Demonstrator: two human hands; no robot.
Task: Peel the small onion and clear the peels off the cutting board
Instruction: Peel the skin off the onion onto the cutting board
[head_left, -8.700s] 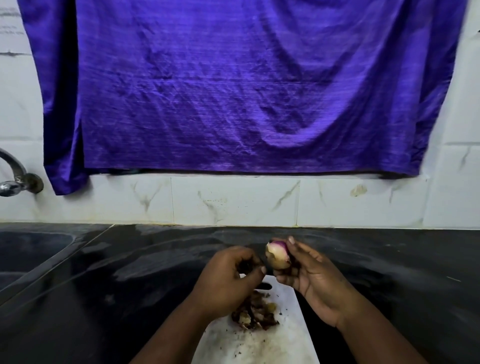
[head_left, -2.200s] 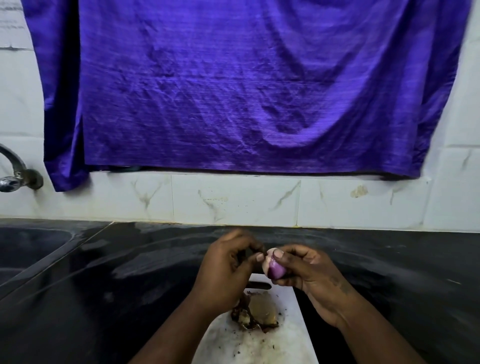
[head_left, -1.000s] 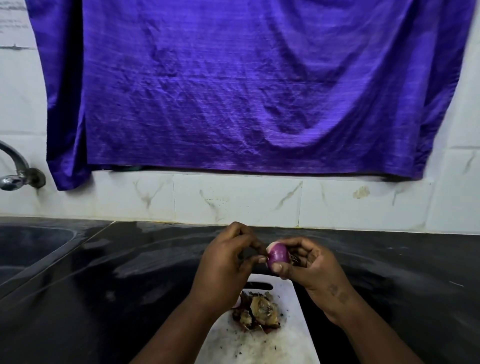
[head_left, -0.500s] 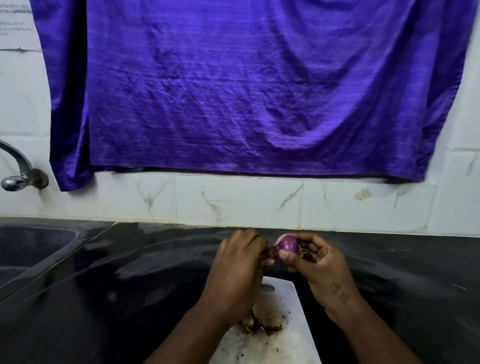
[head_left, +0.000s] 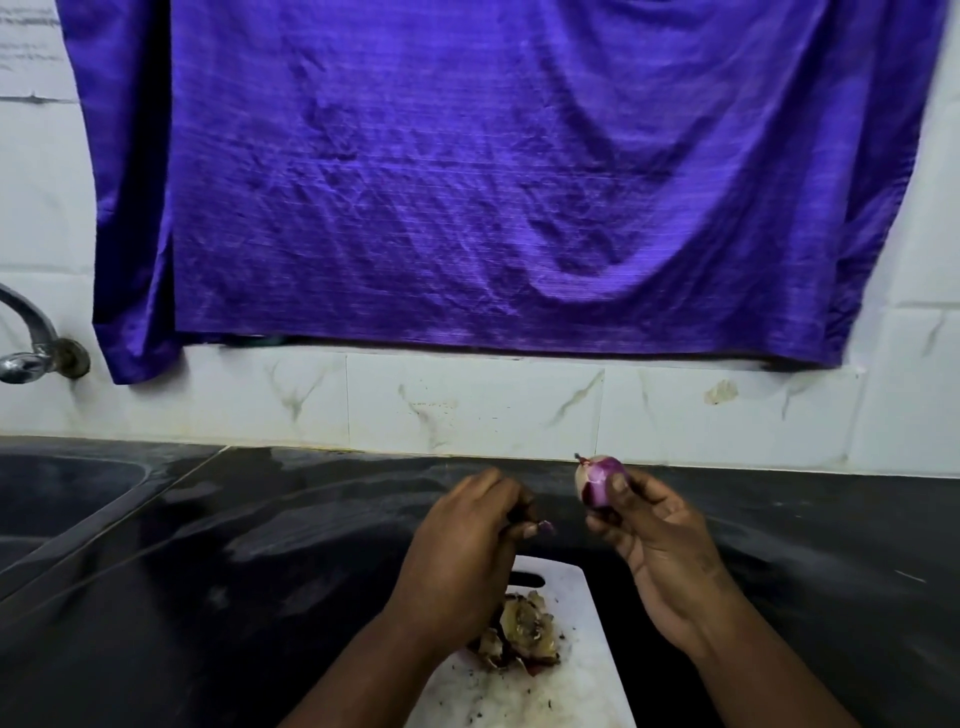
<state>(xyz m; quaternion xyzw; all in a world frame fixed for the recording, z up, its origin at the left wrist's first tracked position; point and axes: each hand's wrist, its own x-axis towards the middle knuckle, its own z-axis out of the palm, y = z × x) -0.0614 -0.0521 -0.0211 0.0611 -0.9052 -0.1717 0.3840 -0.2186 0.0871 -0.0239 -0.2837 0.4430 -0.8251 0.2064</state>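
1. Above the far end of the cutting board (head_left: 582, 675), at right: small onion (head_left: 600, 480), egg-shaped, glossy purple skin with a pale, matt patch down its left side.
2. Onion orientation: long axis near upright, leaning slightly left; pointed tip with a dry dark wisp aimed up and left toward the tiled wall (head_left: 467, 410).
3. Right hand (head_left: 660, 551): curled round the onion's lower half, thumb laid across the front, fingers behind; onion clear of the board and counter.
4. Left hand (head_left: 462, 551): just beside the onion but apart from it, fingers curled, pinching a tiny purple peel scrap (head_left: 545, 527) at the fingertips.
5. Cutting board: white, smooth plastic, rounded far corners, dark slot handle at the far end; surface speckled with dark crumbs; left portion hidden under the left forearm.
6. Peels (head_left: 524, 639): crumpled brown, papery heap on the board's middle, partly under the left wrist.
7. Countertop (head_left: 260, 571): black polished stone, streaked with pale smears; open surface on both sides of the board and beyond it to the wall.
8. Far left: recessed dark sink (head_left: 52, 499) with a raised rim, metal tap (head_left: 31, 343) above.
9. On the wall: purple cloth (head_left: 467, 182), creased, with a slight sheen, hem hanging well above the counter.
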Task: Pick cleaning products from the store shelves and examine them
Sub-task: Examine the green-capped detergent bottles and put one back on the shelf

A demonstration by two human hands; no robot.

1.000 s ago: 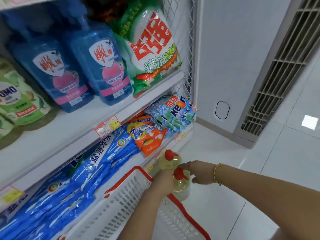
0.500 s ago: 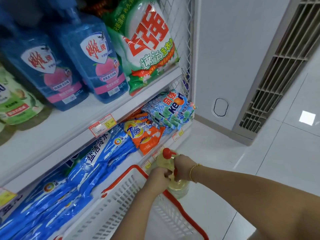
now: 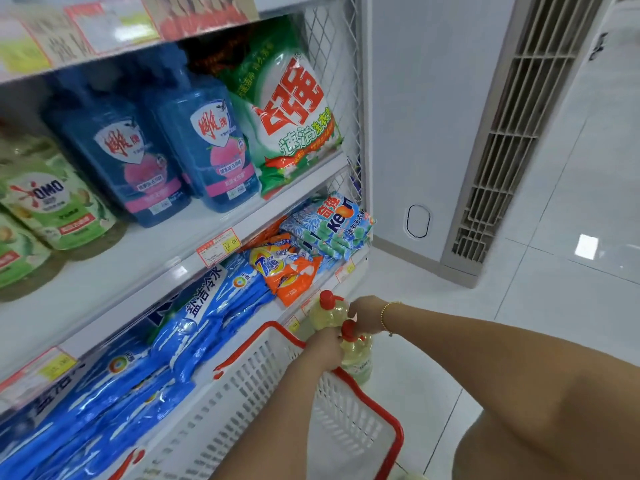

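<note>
Bottle (image 3: 356,362) picking is the step you are working on: the bottle, with its red cap (image 3: 348,330) on, is sitting directly under your right fingers, and I cannot tell whether it is off the floor yet. Your right hand (image 3: 367,313) is curling its fingertips down at the neck beside the cap, pinching it. Your left hand (image 3: 322,348) is lying against the bottle's shoulder, but its fingers are hiding behind it, so I cannot tell whether they are gripping. A far bottle (image 3: 325,315) is standing just beyond your right fingertips. Both are holding pale yellow liquid, filling them about to the shoulders. The basket (image 3: 242,393) is sitting on your side of the fingers, and the bottle is staying outside its far rim. Next, I judge, you are needing a firm lift straight up, then a turn of the label toward you.
</note>
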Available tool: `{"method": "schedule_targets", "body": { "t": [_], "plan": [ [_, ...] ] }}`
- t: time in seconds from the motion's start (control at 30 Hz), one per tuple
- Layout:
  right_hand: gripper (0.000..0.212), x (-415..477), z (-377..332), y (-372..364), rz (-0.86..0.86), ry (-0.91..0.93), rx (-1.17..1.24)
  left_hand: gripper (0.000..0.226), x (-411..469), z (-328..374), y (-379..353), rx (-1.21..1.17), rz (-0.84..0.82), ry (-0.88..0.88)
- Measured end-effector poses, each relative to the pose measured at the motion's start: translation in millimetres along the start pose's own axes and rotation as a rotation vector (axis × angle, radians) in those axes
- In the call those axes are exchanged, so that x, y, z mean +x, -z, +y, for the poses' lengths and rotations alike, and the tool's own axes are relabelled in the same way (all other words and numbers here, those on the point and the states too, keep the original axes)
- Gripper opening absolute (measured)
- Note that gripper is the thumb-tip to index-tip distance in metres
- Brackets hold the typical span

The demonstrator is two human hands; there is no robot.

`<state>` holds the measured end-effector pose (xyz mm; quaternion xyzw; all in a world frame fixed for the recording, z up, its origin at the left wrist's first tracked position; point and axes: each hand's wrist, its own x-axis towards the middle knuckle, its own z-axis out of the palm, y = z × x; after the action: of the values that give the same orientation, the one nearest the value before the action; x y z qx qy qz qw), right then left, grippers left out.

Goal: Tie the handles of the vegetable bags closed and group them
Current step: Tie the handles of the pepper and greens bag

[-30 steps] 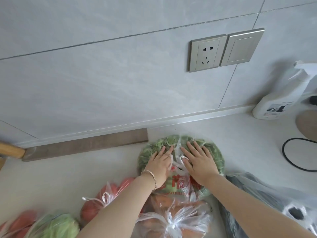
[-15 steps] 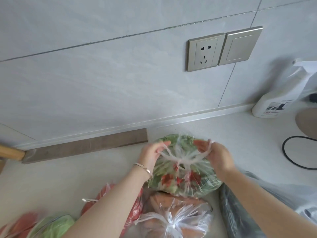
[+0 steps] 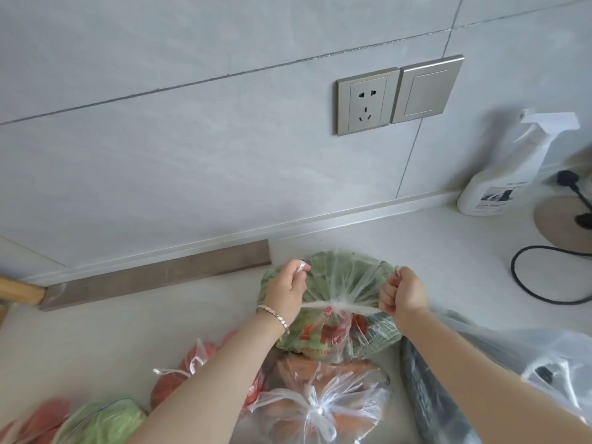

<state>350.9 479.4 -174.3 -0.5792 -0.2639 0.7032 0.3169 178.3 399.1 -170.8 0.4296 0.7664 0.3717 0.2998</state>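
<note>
While both hands are pulling apart sideways, the clear plastic bag of green leafy vegetables (image 3: 339,277) is lying on the pale bench (image 3: 144,331), near the wall. The left hand (image 3: 286,291) is gripping one twisted white handle (image 3: 312,305), and the right hand (image 3: 403,293) is clenching around the other handle (image 3: 368,310). The two strips are meeting at a small knot (image 3: 334,305) over the middle of the bag.

Red printing is showing on the near side of this bag, but the characters are too crumpled to read. A tied clear bag of orange vegetables (image 3: 320,398) is sitting just in front of it, and a tied bag of red round vegetables (image 3: 173,379) is lying to the left. A white spray bottle (image 3: 499,177) is standing at the far right. Its label is carrying a dark picture and writing too small to read.
</note>
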Motion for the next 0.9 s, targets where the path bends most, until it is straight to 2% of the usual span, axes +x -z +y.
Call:
{"method": "schedule_targets", "body": {
  "t": [0.07, 0.1, 0.2, 0.27, 0.33, 0.43, 0.47, 0.5, 0.57, 0.63, 0.67, 0.73, 0.8, 0.9],
  "plan": [
    [0.038, -5.8, -9.6, -6.3, -0.029, 0.063, -0.008, 0.017, -1.4, 12.4, -1.6, 0.059, -0.003, 0.01],
    [0.037, -10.4, -17.9, -12.4, -0.085, 0.101, 0.014, 0.024, -3.4, 19.7, -2.2, 0.066, -0.035, 0.014],
    [0.031, -28.7, -41.1, -34.5, -0.274, 0.168, 0.056, 0.043, -10.0, 42.6, -6.0, -0.026, -0.257, -0.01],
    [0.029, -33.6, -44.7, -46.1, -0.316, 0.173, 0.009, 0.04, -11.9, 48.9, -11.6, 0.041, -0.35, -0.059],
    [0.025, -36.7, -43.0, -52.8, -0.309, 0.148, 0.053, 0.026, -11.7, 53.3, -14.6, 0.097, -0.334, -0.076],
    [0.027, -33.1, -35.3, -48.6, -0.353, 0.059, 0.297, 0.016, -7.6, 54.4, -14.9, -0.02, -0.25, 0.032],
    [0.031, -31.4, -31.8, -43.6, -0.358, 0.091, 0.268, 0.012, -7.5, 55.0, -14.2, -0.088, -0.22, 0.07],
    [0.036, -28.9, -25.8, -36.5, -0.34, 0.151, 0.141, 0.009, -7.6, 54.5, -14.0, -0.154, -0.182, 0.106],
    [0.041, -30.5, -11.8, -22.3, -0.315, 0.282, -0.298, 0.011, -8.6, 53.8, -14.0, -0.235, -0.101, 0.154],
    [0.034, -33.2, 2.6, -14.2, -0.365, 0.384, -0.673, 0.012, -10.4, 54.8, -14.6, -0.265, -0.056, 0.157],
    [0.028, -32.9, 7.6, -13.3, -0.382, 0.454, -0.766, 0.01, -11.0, 55.8, -15.1, -0.283, -0.047, 0.153],
    [0.02, -31.1, 12.5, -14.8, -0.373, 0.603, -0.797, 0.01, -14.3, 59.5, -16.8, -0.313, -0.048, 0.147],
    [0.017, -29.7, 15.1, -19.7, -0.352, 0.665, -0.808, 0.012, -15.9, 62.5, -17.4, -0.333, -0.038, 0.156],
    [0.023, -23.5, 19.9, -28.2, -0.25, 0.477, -0.679, 0.004, -12.1, 64.9, -12.7, -0.339, 0.077, 0.18]
  ]
}}
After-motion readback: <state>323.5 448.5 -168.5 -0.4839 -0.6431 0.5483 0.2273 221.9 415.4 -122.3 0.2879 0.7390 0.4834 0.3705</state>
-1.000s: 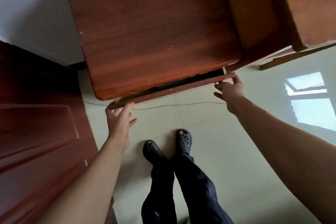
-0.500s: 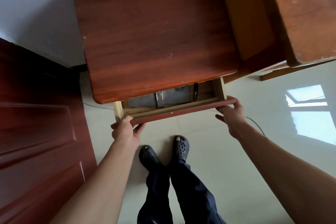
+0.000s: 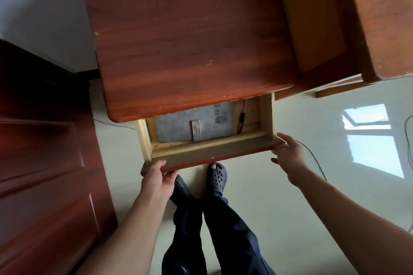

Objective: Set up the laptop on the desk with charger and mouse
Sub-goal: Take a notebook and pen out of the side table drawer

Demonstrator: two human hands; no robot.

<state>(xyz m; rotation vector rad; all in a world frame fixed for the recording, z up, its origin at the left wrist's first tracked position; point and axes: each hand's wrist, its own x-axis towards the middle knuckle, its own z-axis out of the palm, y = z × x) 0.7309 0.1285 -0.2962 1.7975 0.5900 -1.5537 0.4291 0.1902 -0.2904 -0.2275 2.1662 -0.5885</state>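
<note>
A red-brown wooden desk [image 3: 190, 40] stands against the wall with its drawer [image 3: 219, 152] pulled partly out below the front edge. Inside lies a flat grey case [image 3: 176, 125] with a strap loop on top; its far part is hidden under the desktop. A thin black pen-like object [image 3: 241, 118] lies beside it on the right. My left hand [image 3: 156, 177] grips the left end of the drawer front. My right hand [image 3: 288, 154] touches the right end with fingers spread and nearly straight. No charger or mouse is visible.
A dark red door [image 3: 44, 163] stands close on the left. Another wooden unit [image 3: 384, 18] adjoins the desk on the right. A thin cable [image 3: 314, 158] runs over the pale floor by my right hand. My feet in dark clogs [image 3: 216, 176] stand under the drawer.
The drawer has slid further out toward me, showing more of the grey case and the black object. My right hand's fingers have loosened from the drawer's end.
</note>
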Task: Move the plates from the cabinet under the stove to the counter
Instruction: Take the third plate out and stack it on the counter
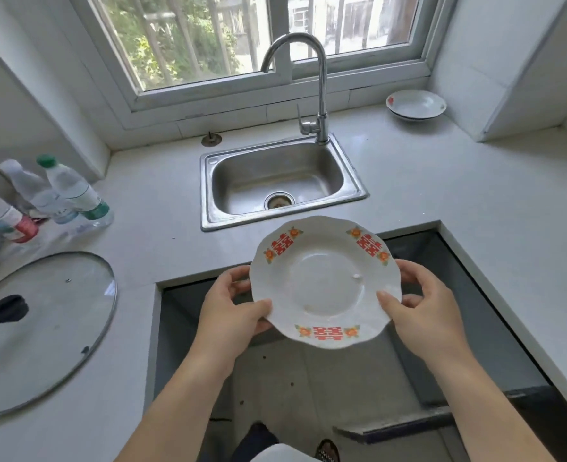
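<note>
You hold a white plate [325, 281] with a scalloped rim and three red-and-orange motifs in both hands, up in the air over the open gap in the counter [442, 195], just on your side of the sink [282, 181]. Your left hand [232, 308] grips the plate's left edge, thumb laid on top of the rim and the fingers curled underneath; your right hand [422, 305] grips the right edge in the same way, thumb on the upper face near the lower right of the rim, fingers wrapped below. The plate sits roughly level, tilted a little toward you, and touches nothing but your hands. At the far right of the counter, near the window corner, a small stack of plates [416, 105] rests on the white surface, well apart from the one you carry. A curved tap [312, 85] rises behind the sink, under the window [242, 38]. To your left a glass lid [39, 331] with a dark knob lies flat on the counter, and beyond it stand several plastic bottles [72, 191], one with a green cap. Below the plate you can see grey floor and the toe of a shoe [327, 450]
</note>
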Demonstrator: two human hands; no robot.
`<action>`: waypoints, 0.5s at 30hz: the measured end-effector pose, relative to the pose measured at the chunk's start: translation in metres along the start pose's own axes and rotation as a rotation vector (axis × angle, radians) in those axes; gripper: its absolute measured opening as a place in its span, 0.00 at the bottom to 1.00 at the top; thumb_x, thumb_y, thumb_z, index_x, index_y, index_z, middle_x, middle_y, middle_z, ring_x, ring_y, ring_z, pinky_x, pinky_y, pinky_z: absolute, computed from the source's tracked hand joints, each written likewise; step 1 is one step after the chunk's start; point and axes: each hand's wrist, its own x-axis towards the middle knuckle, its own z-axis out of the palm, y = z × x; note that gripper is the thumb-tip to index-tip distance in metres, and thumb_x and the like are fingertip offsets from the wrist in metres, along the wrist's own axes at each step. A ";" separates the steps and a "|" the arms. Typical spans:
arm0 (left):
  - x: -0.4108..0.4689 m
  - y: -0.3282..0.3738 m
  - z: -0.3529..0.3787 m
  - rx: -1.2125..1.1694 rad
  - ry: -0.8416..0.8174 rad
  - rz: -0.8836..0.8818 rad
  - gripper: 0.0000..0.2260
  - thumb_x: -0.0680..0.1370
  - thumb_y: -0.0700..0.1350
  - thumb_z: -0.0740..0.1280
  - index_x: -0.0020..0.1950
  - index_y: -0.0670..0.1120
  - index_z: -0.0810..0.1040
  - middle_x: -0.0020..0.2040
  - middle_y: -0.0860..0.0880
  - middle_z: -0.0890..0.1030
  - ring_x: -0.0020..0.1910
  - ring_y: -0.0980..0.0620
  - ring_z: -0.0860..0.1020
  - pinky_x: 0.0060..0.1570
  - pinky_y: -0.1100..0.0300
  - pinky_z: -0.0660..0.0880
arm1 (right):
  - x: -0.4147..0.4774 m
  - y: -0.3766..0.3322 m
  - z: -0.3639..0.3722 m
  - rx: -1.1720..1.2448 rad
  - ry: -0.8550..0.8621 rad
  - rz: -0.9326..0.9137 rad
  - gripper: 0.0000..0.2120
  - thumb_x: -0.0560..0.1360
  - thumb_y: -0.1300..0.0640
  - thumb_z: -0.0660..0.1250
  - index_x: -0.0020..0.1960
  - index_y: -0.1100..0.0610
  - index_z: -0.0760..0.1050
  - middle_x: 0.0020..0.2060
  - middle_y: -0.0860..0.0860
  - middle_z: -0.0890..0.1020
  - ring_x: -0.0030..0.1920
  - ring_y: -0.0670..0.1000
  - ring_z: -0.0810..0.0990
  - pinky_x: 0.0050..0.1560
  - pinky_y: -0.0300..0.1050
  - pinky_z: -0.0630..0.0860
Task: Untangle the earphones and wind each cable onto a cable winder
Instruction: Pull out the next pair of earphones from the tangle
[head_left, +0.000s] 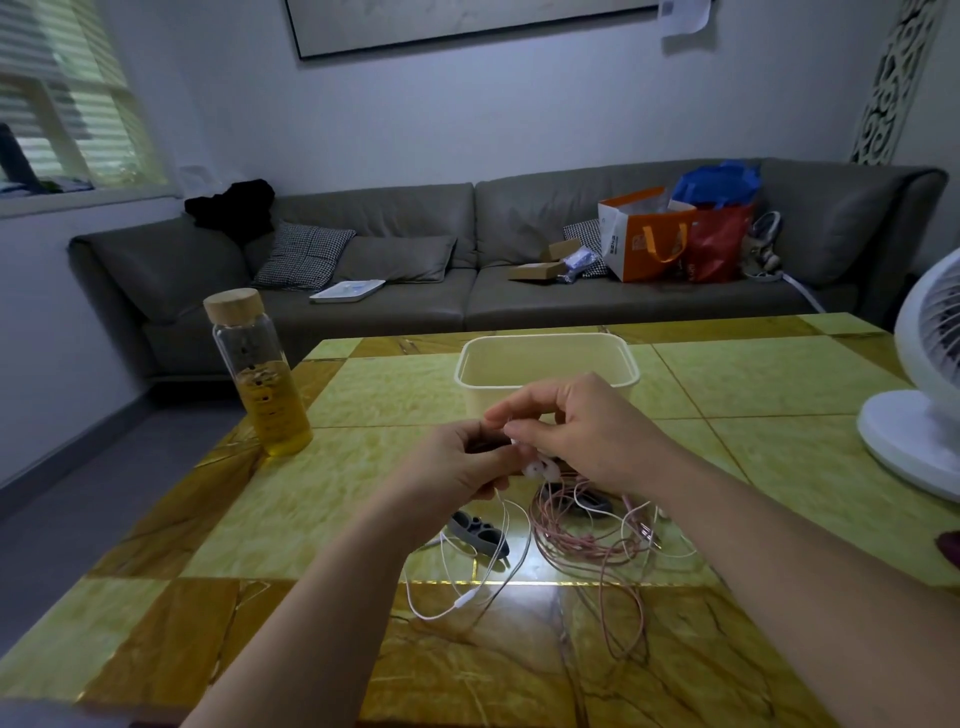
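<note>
Above the table my left hand (457, 467) grips a dark cable winder (485, 444), mostly hidden by the fingers. My right hand (576, 431) pinches the white earphone cable right beside it. The white earbuds (540, 470) hang just below both hands. The white cable (467, 597) trails down in loops onto the table. A pink earphone cable (576, 535) lies in a tangled pile under my right wrist. A grey winder (480, 532) lies on the table below my left hand, and another dark winder (592, 501) sits in the pink tangle.
A cream plastic tub (545, 371) stands just behind my hands. A glass bottle (260, 374) of yellow liquid stands at the table's left edge. A white fan (919, 395) is at the right edge. A grey sofa (389, 291) lies beyond the yellow tiled table (260, 519).
</note>
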 end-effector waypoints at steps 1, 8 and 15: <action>0.000 0.000 0.001 -0.020 -0.003 0.006 0.03 0.75 0.40 0.70 0.48 0.42 0.80 0.31 0.54 0.79 0.30 0.57 0.73 0.37 0.63 0.71 | 0.001 0.000 0.000 0.017 -0.011 0.009 0.08 0.76 0.61 0.69 0.50 0.50 0.83 0.38 0.39 0.84 0.38 0.36 0.81 0.40 0.28 0.74; 0.002 -0.010 -0.002 -0.223 0.109 -0.071 0.05 0.77 0.41 0.68 0.43 0.41 0.77 0.32 0.50 0.74 0.28 0.58 0.70 0.30 0.68 0.69 | -0.005 0.015 -0.004 0.060 0.173 0.140 0.09 0.77 0.55 0.67 0.56 0.47 0.79 0.46 0.42 0.84 0.46 0.38 0.81 0.47 0.31 0.76; 0.007 -0.027 0.000 -0.362 0.264 -0.087 0.04 0.77 0.40 0.68 0.43 0.41 0.78 0.31 0.50 0.74 0.26 0.59 0.69 0.26 0.69 0.67 | -0.027 0.021 0.029 0.673 0.223 0.530 0.06 0.76 0.59 0.67 0.49 0.62 0.78 0.37 0.52 0.84 0.36 0.49 0.82 0.38 0.41 0.80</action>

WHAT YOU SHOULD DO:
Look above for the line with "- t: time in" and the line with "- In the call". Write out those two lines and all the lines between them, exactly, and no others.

WRITTEN ANSWER:
- t: time in seconds from the motion's start (control at 30 Hz), one per tuple
- Layout:
  right_hand: gripper (0.000..0.212), x (-415..477), z (-377..332), y (-372..364), rz (-0.86..0.86), ry (-0.91..0.93), rx (-1.17..1.24)
  left_hand: gripper (0.000..0.226), x (-411..469), z (-328..374), y (-379..353), rx (-1.21..1.17), rz (-0.84..0.82), ry (-0.88..0.88)
- Measured end-effector poses, each relative to the pose measured at the motion's start: translation in millimetres along the start pose's own axes and rotation as a rotation vector (axis × angle, radians) in those axes
- In the call those axes are exchanged, so that x, y, z mean +x, -z, +y, for the poses' lengths and rotations alike, and the tool's own axes are relabelled in the same way (all other words and numbers here, those on the point and the states too, keep the original axes)

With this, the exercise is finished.